We have considered the appellants’ supplementary grounds of appeal to his court in which, inter alia, they each emphasize that they had no communication with their advocate for periods of one and half and two months respectively. We have also considered their oral submissions to this Court, in the course of which the second appellant drew to our attention that on the August 23, 1984, the date of the hearing of their applications before Bhandari J, each of them had been taken to the cells of the court at Mombasa, but they had not been taken before the learned judge.
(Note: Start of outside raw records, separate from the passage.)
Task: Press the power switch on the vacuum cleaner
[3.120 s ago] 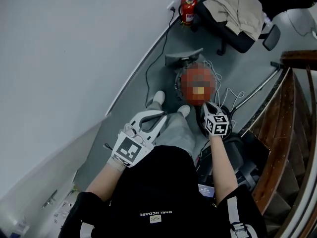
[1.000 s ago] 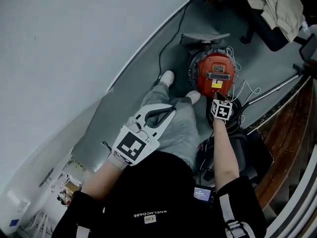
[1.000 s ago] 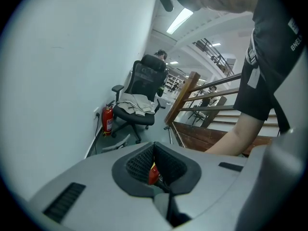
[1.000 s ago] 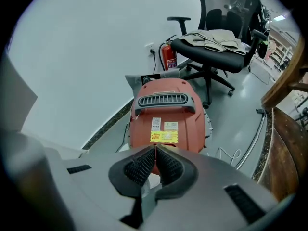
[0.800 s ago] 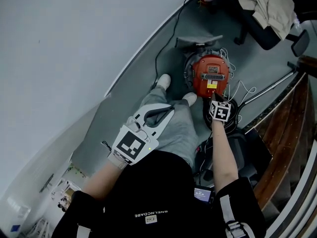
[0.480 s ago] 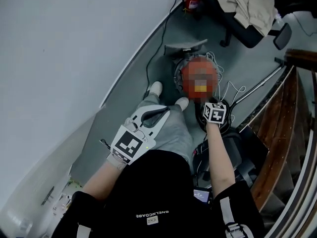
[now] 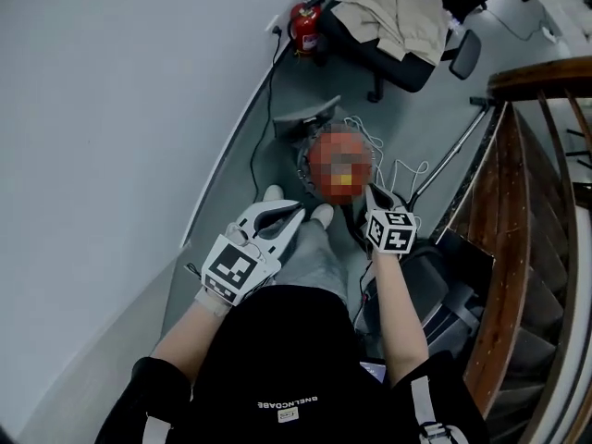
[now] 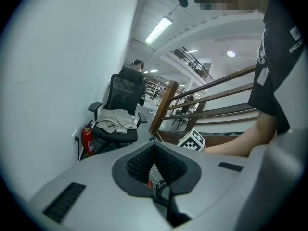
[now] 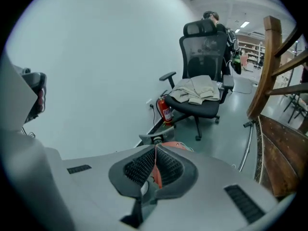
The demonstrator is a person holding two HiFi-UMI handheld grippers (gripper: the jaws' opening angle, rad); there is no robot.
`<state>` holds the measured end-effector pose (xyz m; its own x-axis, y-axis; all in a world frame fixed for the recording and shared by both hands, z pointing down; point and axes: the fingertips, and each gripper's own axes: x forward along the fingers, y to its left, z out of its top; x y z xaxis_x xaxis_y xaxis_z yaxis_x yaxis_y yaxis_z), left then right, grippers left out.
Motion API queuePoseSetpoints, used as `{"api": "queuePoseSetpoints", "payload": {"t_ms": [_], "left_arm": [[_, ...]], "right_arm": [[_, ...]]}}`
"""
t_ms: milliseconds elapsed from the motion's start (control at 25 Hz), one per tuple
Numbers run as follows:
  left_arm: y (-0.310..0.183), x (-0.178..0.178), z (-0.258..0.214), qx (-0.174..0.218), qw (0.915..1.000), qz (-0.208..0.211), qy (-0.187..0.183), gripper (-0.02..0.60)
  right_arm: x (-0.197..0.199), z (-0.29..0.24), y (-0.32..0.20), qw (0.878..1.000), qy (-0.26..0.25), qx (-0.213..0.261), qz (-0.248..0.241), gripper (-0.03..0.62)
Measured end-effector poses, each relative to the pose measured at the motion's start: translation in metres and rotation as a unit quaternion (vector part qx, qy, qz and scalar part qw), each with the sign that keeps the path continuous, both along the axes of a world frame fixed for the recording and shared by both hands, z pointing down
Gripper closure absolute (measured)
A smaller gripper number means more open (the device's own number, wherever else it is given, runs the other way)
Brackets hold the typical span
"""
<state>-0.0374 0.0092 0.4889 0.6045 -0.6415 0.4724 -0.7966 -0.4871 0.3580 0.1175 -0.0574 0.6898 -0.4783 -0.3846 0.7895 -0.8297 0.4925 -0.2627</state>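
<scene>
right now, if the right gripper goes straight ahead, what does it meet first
Probably the vacuum, its red top right beyond the right gripper's shut jaws; depth is hard to judge.

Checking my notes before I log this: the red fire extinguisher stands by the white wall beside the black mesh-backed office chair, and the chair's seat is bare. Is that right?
Not quite: the seat is not bare. The right gripper view shows a crumpled beige cloth lying on the seat of the black mesh-backed office chair. The red fire extinguisher does stand by the white wall beside it.
</scene>
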Motion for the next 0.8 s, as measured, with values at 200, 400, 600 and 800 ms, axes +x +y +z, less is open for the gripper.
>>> {"api": "queuePoseSetpoints", "payload": {"t_ms": [200, 400, 600, 800], "left_arm": [[-0.015, 0.016, -0.033, 0.031, 0.9989, 0.036, 0.009, 0.566], [-0.023, 0.039, -0.066, 0.062, 0.9949, 0.079, 0.015, 0.566], [-0.030, 0.070, -0.097, 0.086, 0.9887, 0.121, 0.021, 0.566], [-0.028, 0.096, -0.124, 0.107, 0.9808, 0.162, 0.023, 0.566]], "right_arm": [[0.014, -0.081, -0.004, 0.997, -0.024, 0.058, 0.041, 0.565], [0.027, -0.160, 0.005, 0.989, -0.052, 0.115, 0.071, 0.565], [0.050, -0.231, 0.018, 0.976, -0.080, 0.168, 0.110, 0.565], [0.068, -0.292, 0.039, 0.958, -0.122, 0.218, 0.144, 0.565]]}}
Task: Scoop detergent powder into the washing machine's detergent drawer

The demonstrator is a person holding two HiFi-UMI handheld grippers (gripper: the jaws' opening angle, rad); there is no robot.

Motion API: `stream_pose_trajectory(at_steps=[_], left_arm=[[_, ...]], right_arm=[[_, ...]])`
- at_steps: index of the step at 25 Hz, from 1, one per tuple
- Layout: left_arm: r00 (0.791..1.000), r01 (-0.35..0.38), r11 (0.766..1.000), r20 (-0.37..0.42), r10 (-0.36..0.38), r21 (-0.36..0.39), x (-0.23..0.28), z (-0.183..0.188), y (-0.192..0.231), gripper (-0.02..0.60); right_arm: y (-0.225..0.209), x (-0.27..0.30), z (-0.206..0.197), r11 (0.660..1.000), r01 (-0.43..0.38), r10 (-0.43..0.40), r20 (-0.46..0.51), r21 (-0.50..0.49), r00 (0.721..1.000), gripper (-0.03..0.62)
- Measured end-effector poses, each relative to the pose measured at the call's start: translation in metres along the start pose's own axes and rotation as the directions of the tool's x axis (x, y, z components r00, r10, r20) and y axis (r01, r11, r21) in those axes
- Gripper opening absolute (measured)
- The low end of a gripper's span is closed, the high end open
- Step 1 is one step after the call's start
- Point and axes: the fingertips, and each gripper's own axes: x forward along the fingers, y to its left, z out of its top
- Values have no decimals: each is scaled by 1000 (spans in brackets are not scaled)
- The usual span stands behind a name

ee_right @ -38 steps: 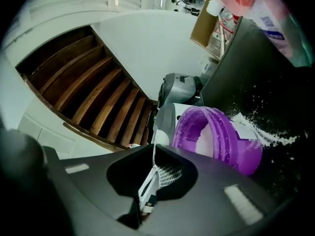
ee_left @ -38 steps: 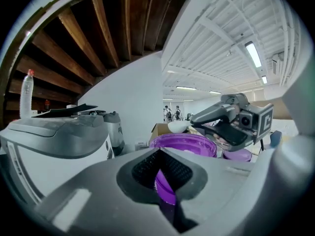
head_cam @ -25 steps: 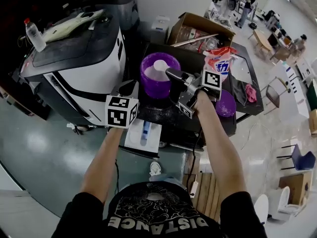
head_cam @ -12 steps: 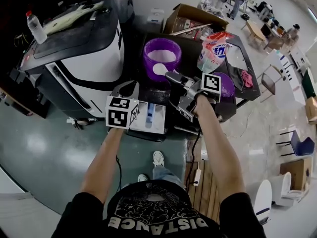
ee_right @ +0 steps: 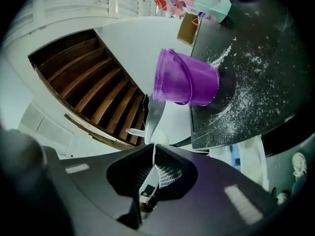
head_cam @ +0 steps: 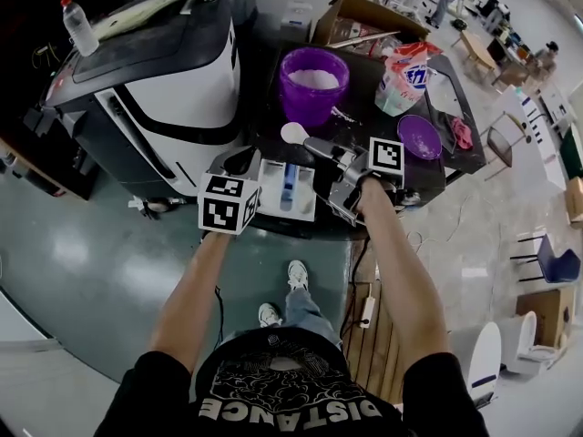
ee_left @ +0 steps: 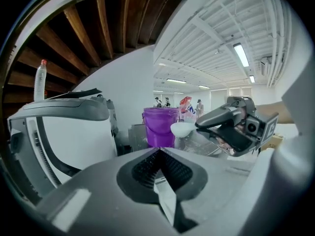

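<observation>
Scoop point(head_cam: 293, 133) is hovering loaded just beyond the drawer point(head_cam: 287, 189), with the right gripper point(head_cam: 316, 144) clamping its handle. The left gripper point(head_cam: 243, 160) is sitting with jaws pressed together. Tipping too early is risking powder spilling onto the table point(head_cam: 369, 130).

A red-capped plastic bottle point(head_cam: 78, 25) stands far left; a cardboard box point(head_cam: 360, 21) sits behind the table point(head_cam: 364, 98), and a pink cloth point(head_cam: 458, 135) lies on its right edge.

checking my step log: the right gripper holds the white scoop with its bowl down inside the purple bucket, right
Not quite. The right gripper does hold the white scoop, but its bowl is not inside the purple bucket. It is outside the bucket, over the dark table between the bucket and the detergent drawer. The head view shows this.
</observation>
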Motion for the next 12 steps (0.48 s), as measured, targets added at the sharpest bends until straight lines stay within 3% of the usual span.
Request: stream_pose_trajectory(at_steps=[12], left_arm=[[998,-4,1000,-64,3,-14,-12,-47,-2,6]], right_arm=[[-59,16,-48,983,123,-147,-176,-139,973,37]])
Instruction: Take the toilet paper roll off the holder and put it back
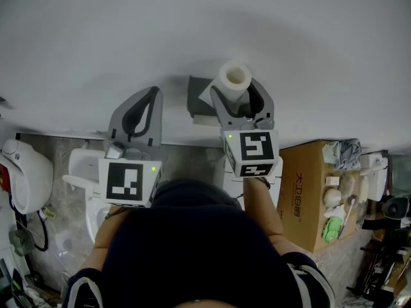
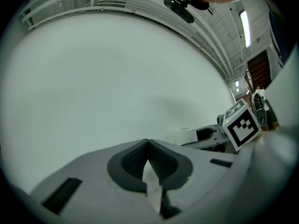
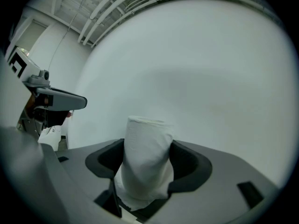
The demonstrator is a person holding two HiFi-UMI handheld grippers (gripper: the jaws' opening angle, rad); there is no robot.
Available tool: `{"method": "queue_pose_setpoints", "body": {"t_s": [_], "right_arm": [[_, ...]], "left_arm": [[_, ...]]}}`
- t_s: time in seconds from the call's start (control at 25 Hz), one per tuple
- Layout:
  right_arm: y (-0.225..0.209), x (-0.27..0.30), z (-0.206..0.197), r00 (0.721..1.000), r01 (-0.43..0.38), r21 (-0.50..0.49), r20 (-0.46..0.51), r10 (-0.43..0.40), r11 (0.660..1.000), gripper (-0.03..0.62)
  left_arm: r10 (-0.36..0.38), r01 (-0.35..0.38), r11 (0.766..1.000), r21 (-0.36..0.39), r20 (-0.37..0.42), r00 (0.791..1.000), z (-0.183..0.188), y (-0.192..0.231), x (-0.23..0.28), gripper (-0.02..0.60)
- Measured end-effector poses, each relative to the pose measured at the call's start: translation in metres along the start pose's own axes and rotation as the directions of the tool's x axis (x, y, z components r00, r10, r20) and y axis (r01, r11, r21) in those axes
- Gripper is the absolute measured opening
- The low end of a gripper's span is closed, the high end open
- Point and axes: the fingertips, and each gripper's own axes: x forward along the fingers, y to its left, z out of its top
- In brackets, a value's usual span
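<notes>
My right gripper is shut on the white toilet paper roll, which stands upright between its jaws with the open core facing up. In the right gripper view the roll fills the space between the dark pads of that gripper, close to the white wall. The dark grey holder sits on the wall just left of and behind the roll, partly hidden by it. To the left, my left gripper is shut with its tips touching and nothing held. From the left gripper view the roll shows at the right.
A white toilet stands below the left gripper. A white fixture hangs at the far left. A cardboard box with small items on it stands at the right. The person's dark-haired head fills the bottom.
</notes>
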Motion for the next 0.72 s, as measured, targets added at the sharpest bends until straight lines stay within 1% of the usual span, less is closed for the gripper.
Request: {"method": "queue_pose_setpoints", "body": {"t_s": [0.28, 0.72], "right_arm": [[-0.0018, 0.0013, -0.0025, 0.999, -0.014, 0.023, -0.030, 0.015, 1.000, 0.316], [-0.0016, 0.0013, -0.0040, 0.997, -0.030, 0.038, -0.064, 0.032, 0.999, 0.316]], "left_arm": [[-0.010, 0.010, 1.000, 0.003, 0.011, 1.000, 0.0012, 0.0000, 0.0007, -0.002], [-0.019, 0.019, 1.000, -0.012, 0.018, 1.000, 0.0009, -0.0010, 0.0017, -0.002]]}}
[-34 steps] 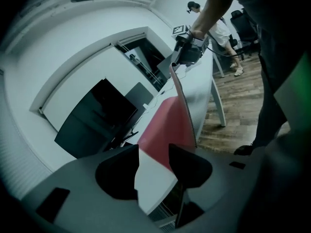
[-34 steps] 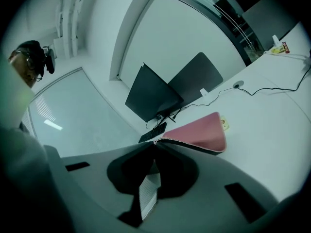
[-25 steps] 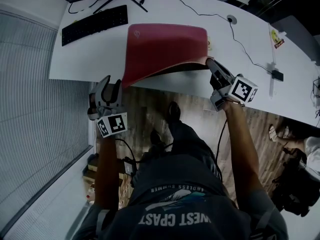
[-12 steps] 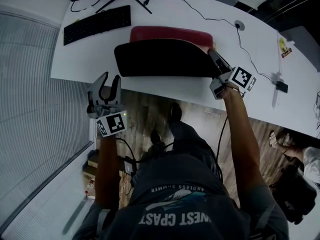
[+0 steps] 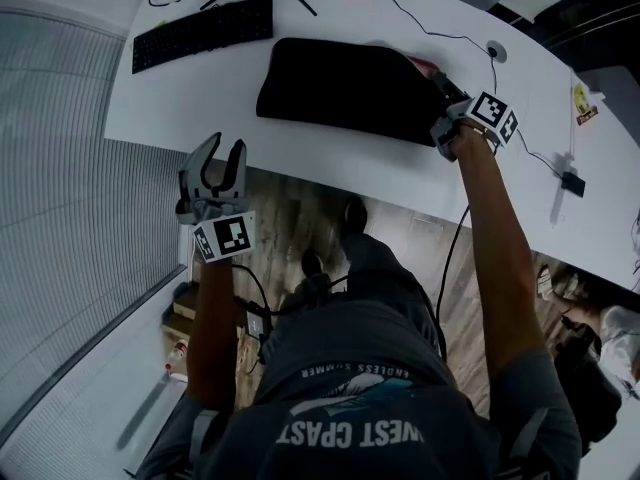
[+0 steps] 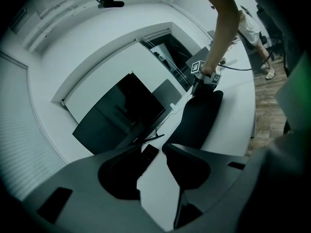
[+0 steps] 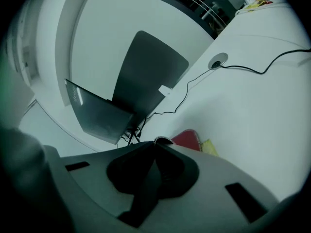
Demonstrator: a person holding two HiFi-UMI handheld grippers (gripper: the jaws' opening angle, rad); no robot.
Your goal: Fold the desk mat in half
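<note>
Right tongs (image 5: 441,81) clamp the folded desk mat (image 5: 340,88) at its three o'clock edge on the surface (image 5: 190,103); left tongs (image 5: 220,154), at its seven o'clock, gape empty

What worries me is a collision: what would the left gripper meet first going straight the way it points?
Probably the keyboard, showing between the tips of the left gripper; height is unclear, so it might pass over.
</note>
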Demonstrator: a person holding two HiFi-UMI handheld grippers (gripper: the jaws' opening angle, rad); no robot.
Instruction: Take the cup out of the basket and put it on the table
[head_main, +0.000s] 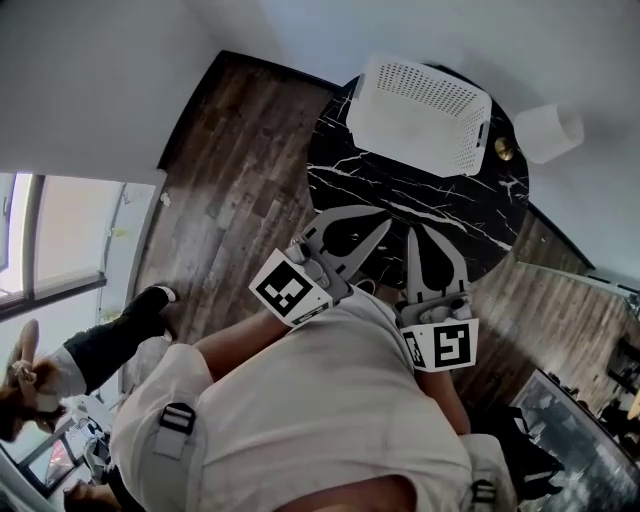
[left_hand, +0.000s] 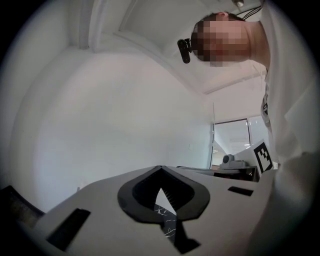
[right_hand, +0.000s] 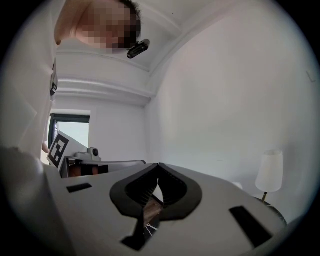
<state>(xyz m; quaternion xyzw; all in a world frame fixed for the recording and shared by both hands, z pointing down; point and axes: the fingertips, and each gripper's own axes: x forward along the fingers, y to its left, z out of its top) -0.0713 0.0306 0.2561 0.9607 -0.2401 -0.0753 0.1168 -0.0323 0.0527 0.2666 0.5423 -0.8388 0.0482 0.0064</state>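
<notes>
A white perforated basket (head_main: 420, 115) stands at the far side of the round black marble table (head_main: 400, 205). No cup shows in any view; the basket's inside is hidden from here. My left gripper (head_main: 386, 222) and right gripper (head_main: 412, 235) hover side by side over the table's near edge, close to the person's chest. Both point toward the basket but stay well short of it. In the left gripper view the left gripper (left_hand: 160, 168) has its jaw tips together with nothing between them. The right gripper (right_hand: 159, 165) is shut and empty too. Both gripper views tilt up at white walls.
A white-shaded lamp (head_main: 548, 130) on a brass base stands right of the basket, and the lamp (right_hand: 269, 172) also shows in the right gripper view. Wooden floor surrounds the table. Another person's legs (head_main: 120, 335) are at the lower left.
</notes>
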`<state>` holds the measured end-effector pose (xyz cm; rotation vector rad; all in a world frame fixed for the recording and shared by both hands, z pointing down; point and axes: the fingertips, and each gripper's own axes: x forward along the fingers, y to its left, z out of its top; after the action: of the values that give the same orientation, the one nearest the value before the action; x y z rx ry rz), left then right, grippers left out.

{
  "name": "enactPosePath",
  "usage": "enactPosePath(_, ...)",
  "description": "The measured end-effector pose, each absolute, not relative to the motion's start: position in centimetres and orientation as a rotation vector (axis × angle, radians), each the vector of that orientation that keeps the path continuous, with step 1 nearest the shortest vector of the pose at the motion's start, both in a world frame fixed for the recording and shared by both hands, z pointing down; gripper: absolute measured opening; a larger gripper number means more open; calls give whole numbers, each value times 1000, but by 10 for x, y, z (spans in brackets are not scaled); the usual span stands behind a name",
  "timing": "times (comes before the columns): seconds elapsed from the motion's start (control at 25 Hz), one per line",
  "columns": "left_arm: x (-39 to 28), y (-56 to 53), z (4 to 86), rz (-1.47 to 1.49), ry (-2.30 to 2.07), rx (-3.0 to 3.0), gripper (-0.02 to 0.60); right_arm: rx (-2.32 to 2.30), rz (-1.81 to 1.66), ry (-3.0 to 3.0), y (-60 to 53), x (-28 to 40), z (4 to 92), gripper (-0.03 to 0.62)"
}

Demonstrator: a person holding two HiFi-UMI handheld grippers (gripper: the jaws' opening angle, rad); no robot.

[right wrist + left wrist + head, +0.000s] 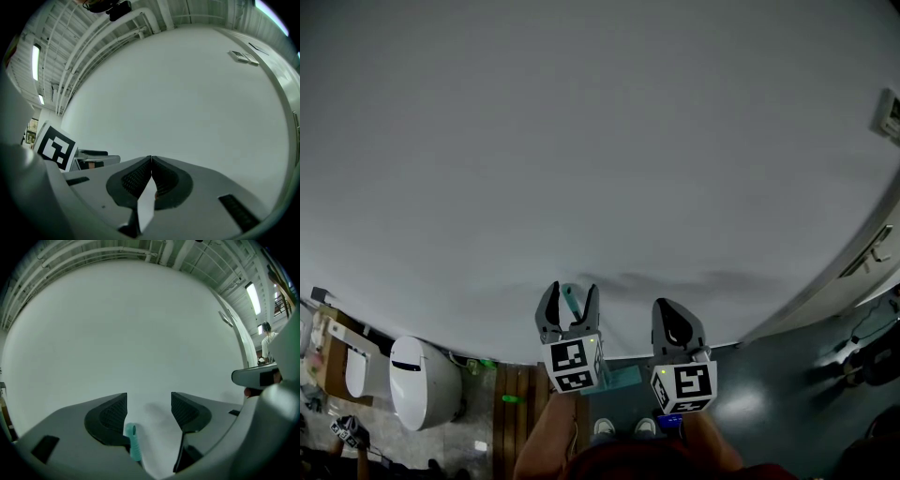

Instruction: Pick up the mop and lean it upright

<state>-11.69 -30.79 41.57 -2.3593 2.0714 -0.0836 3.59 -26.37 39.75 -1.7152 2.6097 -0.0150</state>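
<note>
One mop, standing by the wall, between spread jaws

The mop [134, 446] shows one teal plastic handle end, round and ribbed. It stands upright close to the plain white wall [581, 141], inside the left gripper [149, 401], just beside that gripper's left jaw. I cannot tell if the jaw touches it. This gripper's two dark, textured jaws are spread wide and pinch nothing. The right gripper [151, 159] has its two jaws pressed together, with nothing between them. It hangs near the left one, and each carries one cube with square markers. One white, smooth toilet [417, 380] stands far to the left on the floor.
</note>
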Motion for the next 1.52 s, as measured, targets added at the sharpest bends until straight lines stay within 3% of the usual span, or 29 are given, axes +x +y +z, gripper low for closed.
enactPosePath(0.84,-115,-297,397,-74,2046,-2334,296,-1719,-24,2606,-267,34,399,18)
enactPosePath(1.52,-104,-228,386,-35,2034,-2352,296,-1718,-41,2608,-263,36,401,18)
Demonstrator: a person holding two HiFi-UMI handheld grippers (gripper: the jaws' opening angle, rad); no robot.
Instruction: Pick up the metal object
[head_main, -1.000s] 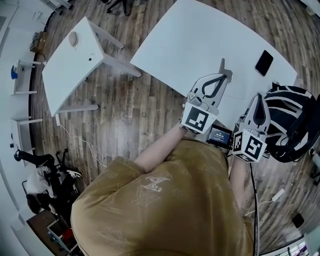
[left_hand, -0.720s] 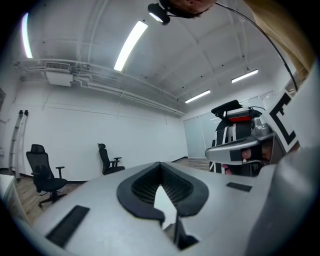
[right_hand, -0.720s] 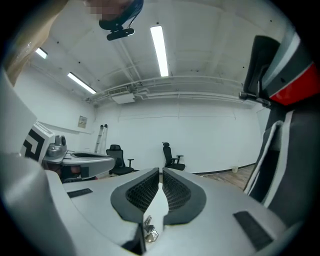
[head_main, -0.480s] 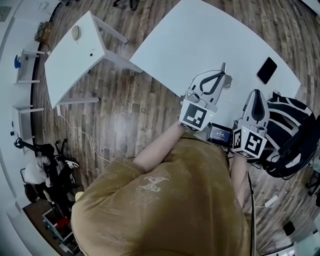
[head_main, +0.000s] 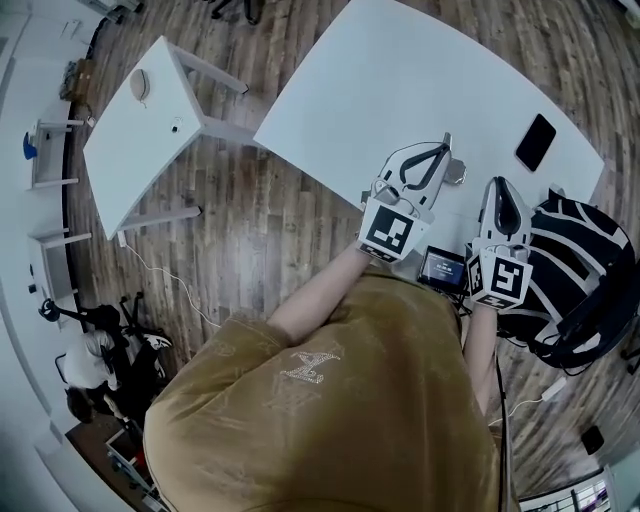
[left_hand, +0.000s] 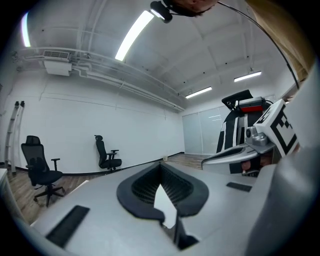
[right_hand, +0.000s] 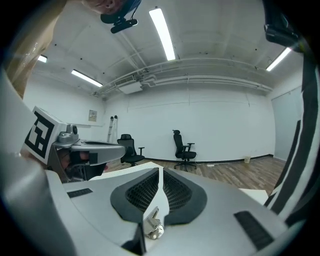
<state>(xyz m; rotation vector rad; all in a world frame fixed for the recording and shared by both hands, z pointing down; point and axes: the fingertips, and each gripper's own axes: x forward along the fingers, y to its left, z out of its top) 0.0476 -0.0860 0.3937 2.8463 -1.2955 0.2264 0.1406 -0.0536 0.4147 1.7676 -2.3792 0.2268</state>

This led to his recording of the fact that they were absent and unrepresented.
Though we have summarized the facts of it, we are not presently concerned with the circumstances of the offence or of the appellants’ substantive appeals from their convictions thereof, but only with their appeals from the judge’s refusal to admit their first appeal out of time. We can only say that, in our considered view, the situation is unfortunate in that, due to a series of events the appellants were deprived of a reasonable chance of the exercise of the judge’s discretion in their favour and, accordingly, of their appeals at least being heard, whether or not they were eventually dismissed. However for the reasons stated we clearly have no jurisdiction in the matter and it follows that both appeals must be dismissed as incompetent.